Seven Questions Your Business-to-Business Firm Should Answer Today
In the course of client work, we’ve served business-to-business clients from a range of industries, including electronic connectors, office furniture, cable network providers, direct mail printers, automotive, and many others. An important learning is that while there is no one ‘best approach’ to B2B segmentation, many approaches don’t dig deep enough to allow advantaged insight.
Starting with the B2B Basics
In most business-to-business segmentation, most businesses make a first cut at the most basic level: how much of your firm’s revenues and profits does each B2B customer segment (or large individual account) represent today, historically and going forward?
From this approach, the mega clients are separated from the smaller fry and strategies are developed. While this approach represents a starting point, it’s helpful to move beyond this and to consider several additional criteria.
7 Questions for Digging Deeper
1. Is your business better suited for plans tailored to specific customers and accounts, or can you create a common strategy that pursues segments of B2B customers with similar characteristics?
- A word of warning– it is often hard for salespeople to think beyond the individual account level, as all customers are different, requiring you to dig deeper than this truism.
2. What is the total revenue and profit pool that the customer segment/account represents? This it the total business available, not just the portion that your firm currently captures.
- From this, you can calculate your share and the potential upside- can you become more important to their business?
- Does this customer segment/account have a limit to the total amount of business they will give to one supplier, setting a maximum upside?
- Is the segment defined appropriately?
3. Are there relevant prospective customers that you are not currently working with but are attractive? How should they be prioritized and segmente
4. Who are the decision makers and what role do they each play? What is their purchase decision process?
5. What needs does your business fill for this customer segment/account and how well are you performing?

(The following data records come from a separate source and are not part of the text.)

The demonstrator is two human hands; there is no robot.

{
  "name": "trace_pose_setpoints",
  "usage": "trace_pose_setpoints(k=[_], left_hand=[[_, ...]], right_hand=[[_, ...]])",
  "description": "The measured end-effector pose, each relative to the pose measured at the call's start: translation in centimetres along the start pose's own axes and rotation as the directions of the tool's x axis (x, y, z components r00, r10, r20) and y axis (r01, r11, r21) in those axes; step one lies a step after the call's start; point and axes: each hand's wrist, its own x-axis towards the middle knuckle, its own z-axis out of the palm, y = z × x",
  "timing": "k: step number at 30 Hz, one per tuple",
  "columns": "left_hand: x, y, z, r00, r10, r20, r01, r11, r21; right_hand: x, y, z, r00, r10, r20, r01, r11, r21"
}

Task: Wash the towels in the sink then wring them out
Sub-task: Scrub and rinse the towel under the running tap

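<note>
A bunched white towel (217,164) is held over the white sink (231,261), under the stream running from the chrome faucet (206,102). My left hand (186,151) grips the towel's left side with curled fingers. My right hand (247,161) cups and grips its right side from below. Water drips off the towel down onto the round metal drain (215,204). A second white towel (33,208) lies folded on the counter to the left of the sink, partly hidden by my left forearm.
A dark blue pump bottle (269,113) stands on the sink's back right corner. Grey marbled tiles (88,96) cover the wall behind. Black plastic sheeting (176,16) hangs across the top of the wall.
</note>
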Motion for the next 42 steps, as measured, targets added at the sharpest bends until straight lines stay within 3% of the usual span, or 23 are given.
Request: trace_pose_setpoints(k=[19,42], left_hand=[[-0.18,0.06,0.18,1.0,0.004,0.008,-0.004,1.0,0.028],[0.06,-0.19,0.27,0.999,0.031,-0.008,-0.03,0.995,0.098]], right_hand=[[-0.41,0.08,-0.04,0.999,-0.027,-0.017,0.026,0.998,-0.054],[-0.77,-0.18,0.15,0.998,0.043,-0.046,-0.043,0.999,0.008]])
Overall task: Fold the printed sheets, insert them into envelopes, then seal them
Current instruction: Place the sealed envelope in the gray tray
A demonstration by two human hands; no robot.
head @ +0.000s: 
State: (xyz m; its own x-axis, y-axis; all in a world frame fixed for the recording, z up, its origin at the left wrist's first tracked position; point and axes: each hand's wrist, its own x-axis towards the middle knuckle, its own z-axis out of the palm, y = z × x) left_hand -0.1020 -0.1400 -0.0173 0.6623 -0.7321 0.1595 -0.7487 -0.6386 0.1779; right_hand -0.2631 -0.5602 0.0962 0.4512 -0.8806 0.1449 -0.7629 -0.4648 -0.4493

- For instance, manufacturing businesses will look at (in addition to the cost), the quality of goods delivered, on time delivery, contribution and effectiveness in upfront design, cost to deliver/geographic proximity required, service requirements and more.
- Many B2B businesses issue scorecards to their suppliers to document performance, and this serves as critical data along with management conversations and top-to-top meetings.
- If there is no scorecard, can you define one? This can put competition at a disadvantage if your performance is the standard.
6. How important is the product or service you deliver to the customer’s total business? Is their market segment growing or shrinking, and what are their anticipated growth strategies?
7. Are you involved with meeting their future needs and partnering on solutions?
- Who is the relevant competition for this customer/account and how well are they performing compared to your firm?
Ultimately, after digging deep to understand your B2B customers, accounts and prospects, you’ll need to develop an actionable segmentation. In order to be actionable, the segmentation must be able to be understood, tracked and agreed to by your firm, including the salespeople. Moving forward, I’ll profile specific case examples and welcome comments and thoughts from you.